La oración y la meditación,  el "Orad y velad" mencionado por Jesús, siguen siendo una de las mayores armas para todos —iluminados o no— para evitar que la consciencia caiga en el infierno y la oscuridad como consecuencia de  sus propias acciones, errores e ilusiones.

Por lo tanto, ¡oren y mediten!






COMENTARIOS

Ana: Excelente texto Alsibar.


Roger: Respecto a esta idea del despertar o la iluminación como algo definitivo e irreversible, sin duda se debe al instinto natural de la mente de buscar seguridad. Por ejemplo: si soy un buscador, es obvio que deseo alcanzar la liberación definitiva y absolutamente irreversible. Jamás querría alcanzarla y permanecer vulnerable, con el riesgo de volver al sueño (pesadilla) de una vida de sufrimiento dominada por las ilusiones y las sombras del pensamiento.


Pablo: Hola Alsibar! El tema tratado es de suma importancia. En este sentido, recomiendo encarecidamente la introducción que se presenta en el siguiente enlace:

http://www.dharmainc.org/video/12-stage-view-special-focus-lectures-introduction


Clorita: Tuve mi experiencia de ascensión, o nirvana, o como quieras llamarlo, cuando tenía 22 años... pero, cuando me encontraba en el estado más elevado de iluminación, fue necesario descender. Dado que ese estado es de pluralidad o consciencia simultánea, digamos que la decisión de regresar es colectiva (los seres de energía pueden sentirla), y al carecer de ego, no podemos desear nada... pero fue la decisión correcta y sabia.

Ahora estoy aquí en un estado de separación y recibo pequeñas ráfagas de sensaciones muy profundas que me hacen sentir el éxtasis de la vida, y esto reconforta (e incluso asusta) al ego. Es difícil expresarme aquí, pero mi experiencia fue etapa por etapa, despertando cada chakra claramente. Si una persona no está moderadamente preparada, estoy seguro de que puede enfermar mentalmente de forma permanente. Estoy seguro de la reencarnación en esta vida. Un abrazo.

Tanguito tiene un enlace interesante sobre la limpieza de la glándula pineal en:

http://lei971.blogspot.com.br/p/agrotoxicos.html



Alsibar: Gracias por sus comentarios.

Clorita, no entendí del todo por qué dijiste que la decisión de regresar es colectiva, ¿y por qué fue la decisión correcta y sabia? Intuyo tu respuesta, pero sería enriquecedor si pudieras contarnos tu propia experiencia. La experiencia realmente reconforta al ego... quizás la liberación reside precisamente en liberarse del deseo de más experiencias, ¿no crees?

Y en serio... Es importante no forzar las cosas mediante métodos que podrían despertar esto prematuramente, porque el riesgo de problemas como la depresión y la locura es muy alto. Creo que una experiencia saludable implica paciencia y serenidad, sin deseos de despertar energías sutiles, porque en el momento adecuado el despertar de estas fuerzas ocurrirá naturalmente a lo largo del proceso de maduración espiritual.

Hay muchos relatos de problemas relacionados con las prácticas y métodos de yoga y meditación. Muchas personas desean poderes y experiencias extrasensoriales, e incluso los alcanzan. El problema es que no son permanentes, y la persona termina regresando a su pequeño mundo, teniendo que enfrentar todos los problemas inherentes a la vida y a sí misma. Y a menudo el impacto es grande porque la persona no quiere afrontar la dura realidad de la vida cotidiana, con sus contradicciones y dolorosa dualidad.

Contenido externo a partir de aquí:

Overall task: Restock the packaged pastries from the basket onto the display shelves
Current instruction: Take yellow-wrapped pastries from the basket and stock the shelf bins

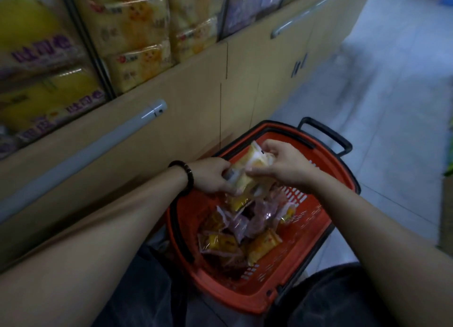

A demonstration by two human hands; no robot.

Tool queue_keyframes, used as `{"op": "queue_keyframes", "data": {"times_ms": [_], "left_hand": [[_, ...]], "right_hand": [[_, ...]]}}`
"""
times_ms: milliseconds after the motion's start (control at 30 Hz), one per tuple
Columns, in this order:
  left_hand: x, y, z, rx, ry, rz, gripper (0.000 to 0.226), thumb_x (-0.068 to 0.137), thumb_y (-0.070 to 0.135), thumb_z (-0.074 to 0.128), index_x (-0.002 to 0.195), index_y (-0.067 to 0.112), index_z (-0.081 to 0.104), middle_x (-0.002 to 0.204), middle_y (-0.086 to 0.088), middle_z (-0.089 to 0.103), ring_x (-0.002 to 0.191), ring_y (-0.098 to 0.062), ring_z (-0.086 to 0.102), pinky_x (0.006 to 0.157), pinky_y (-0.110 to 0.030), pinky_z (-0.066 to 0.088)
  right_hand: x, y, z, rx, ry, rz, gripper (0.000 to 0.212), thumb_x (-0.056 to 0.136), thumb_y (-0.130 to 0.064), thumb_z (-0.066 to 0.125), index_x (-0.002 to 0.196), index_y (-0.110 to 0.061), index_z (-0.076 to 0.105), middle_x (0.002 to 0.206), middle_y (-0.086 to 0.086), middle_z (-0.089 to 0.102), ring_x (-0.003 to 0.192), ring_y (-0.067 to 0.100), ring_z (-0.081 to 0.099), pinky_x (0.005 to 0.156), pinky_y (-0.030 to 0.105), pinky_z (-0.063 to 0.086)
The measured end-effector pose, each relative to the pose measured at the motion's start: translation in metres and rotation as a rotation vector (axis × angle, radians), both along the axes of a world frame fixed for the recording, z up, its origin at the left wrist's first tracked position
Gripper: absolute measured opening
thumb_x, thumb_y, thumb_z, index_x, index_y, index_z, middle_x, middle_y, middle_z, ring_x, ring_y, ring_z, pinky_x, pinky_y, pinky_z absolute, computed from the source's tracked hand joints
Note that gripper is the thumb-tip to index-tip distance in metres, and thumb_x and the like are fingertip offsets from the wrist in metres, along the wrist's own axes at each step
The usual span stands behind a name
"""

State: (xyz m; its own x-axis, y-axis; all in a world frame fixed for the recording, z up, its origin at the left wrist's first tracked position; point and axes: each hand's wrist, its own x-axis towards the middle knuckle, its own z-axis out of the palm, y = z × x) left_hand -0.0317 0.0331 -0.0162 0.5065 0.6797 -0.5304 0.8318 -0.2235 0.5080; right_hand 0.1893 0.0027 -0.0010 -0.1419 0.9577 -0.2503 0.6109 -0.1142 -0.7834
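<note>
An orange basket [304, 231] stands on the floor between my knees, holding several packaged pastries [235, 233] in yellow and pink wrappers. Above its far end, both hands hold a small stack of yellow packaged pastries [247, 172]. My left hand [210, 177], with a dark bead bracelet on the wrist, grips the stack's near left end. My right hand [279, 167] pinches its far right end from above. The display shelves [137, 32] at the upper left carry stacked yellow pastry packs and, further left, yellow-and-purple packs.
A beige cabinet front [196, 101] with grey bar handles [81, 157] runs under the shelves, just left of the basket. The basket's black handle [326, 135] sticks out at its far end. Pale tiled floor [382, 106] lies to the right.
</note>
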Motion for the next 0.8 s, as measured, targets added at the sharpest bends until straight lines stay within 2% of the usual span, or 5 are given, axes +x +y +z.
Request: {"op": "queue_keyframes", "data": {"times_ms": [200,367,533,667,800], "left_hand": [[-0.011,0.001,0.019,-0.076,-0.165,0.135,0.056,0.081,0.037,0.089,0.127,0.020,0.063,0.120,0.002,0.073,0.102,-0.013,0.071,0.091,-0.034,0.060],[-0.012,0.005,0.019,-0.222,-0.431,0.407,0.067,0.082,0.017,0.088,0.135,0.015,0.047,0.114,-0.009,0.073,0.084,-0.023,0.078,0.074,-0.041,0.065],[-0.001,0.002,0.020,-0.246,-0.567,0.633,0.060,0.084,0.079,0.060,0.124,0.033,0.053,0.121,0.012,0.060,0.108,-0.024,0.067,0.084,-0.047,0.063],[0.005,0.002,0.017,-0.369,-0.785,0.809,0.032,0.099,0.020,0.069,0.127,0.015,0.056,0.128,-0.014,0.063,0.094,-0.026,0.069,0.058,-0.036,0.061],[0.000,0.002,0.018,-0.401,-0.818,0.755,0.067,0.072,0.012,0.089,0.133,0.008,0.061,0.120,-0.013,0.076,0.108,-0.029,0.075,0.081,-0.041,0.062]], "right_hand": [[0.025,-0.001,0.010,-0.172,0.184,0.035,0.044,0.076,-0.007,0.091,0.107,-0.020,0.062,0.109,0.019,0.073,0.091,0.038,0.077,0.076,0.066,0.061],[0.044,-0.001,0.024,-0.141,0.352,-0.142,0.037,0.086,-0.002,0.081,0.119,-0.009,0.064,0.110,0.018,0.076,0.095,0.033,0.078,0.079,0.059,0.064],[0.053,-0.002,0.036,-0.107,0.609,-0.297,0.033,0.093,-0.008,0.074,0.122,0.001,0.063,0.118,0.025,0.071,0.105,0.039,0.075,0.091,0.059,0.061],[0.047,-0.002,0.040,-0.087,0.792,-0.437,0.025,0.095,-0.026,0.072,0.108,-0.007,0.062,0.103,0.014,0.067,0.096,0.035,0.072,0.079,0.047,0.065],[0.047,0.000,0.038,-0.016,0.770,-0.395,0.020,0.090,0.004,0.068,0.103,-0.010,0.065,0.102,0.017,0.060,0.085,0.032,0.064,0.060,0.035,0.061]]}}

¡Gracias por tu colaboración y espero verte de nuevo por aquí!

Un abrazo fraternal






OBSERVACIONES DE CID

Los instructores más elevados que conozco también dicen que puede haber recaídas en el despertar espiritual y por eso es importante mantenerse muy cuidadosos, no confiarse ni bajar la guardia.

Pero también hay que ser discernientes y no fantasear que uno ya ha despertado como muy probablemente le sucedió a Clorita.

Y también hay que tener mucho cuidado con los gurús, quienes afirman estar despiertos, pero que en realidad en su mayoría son unos charlatanes.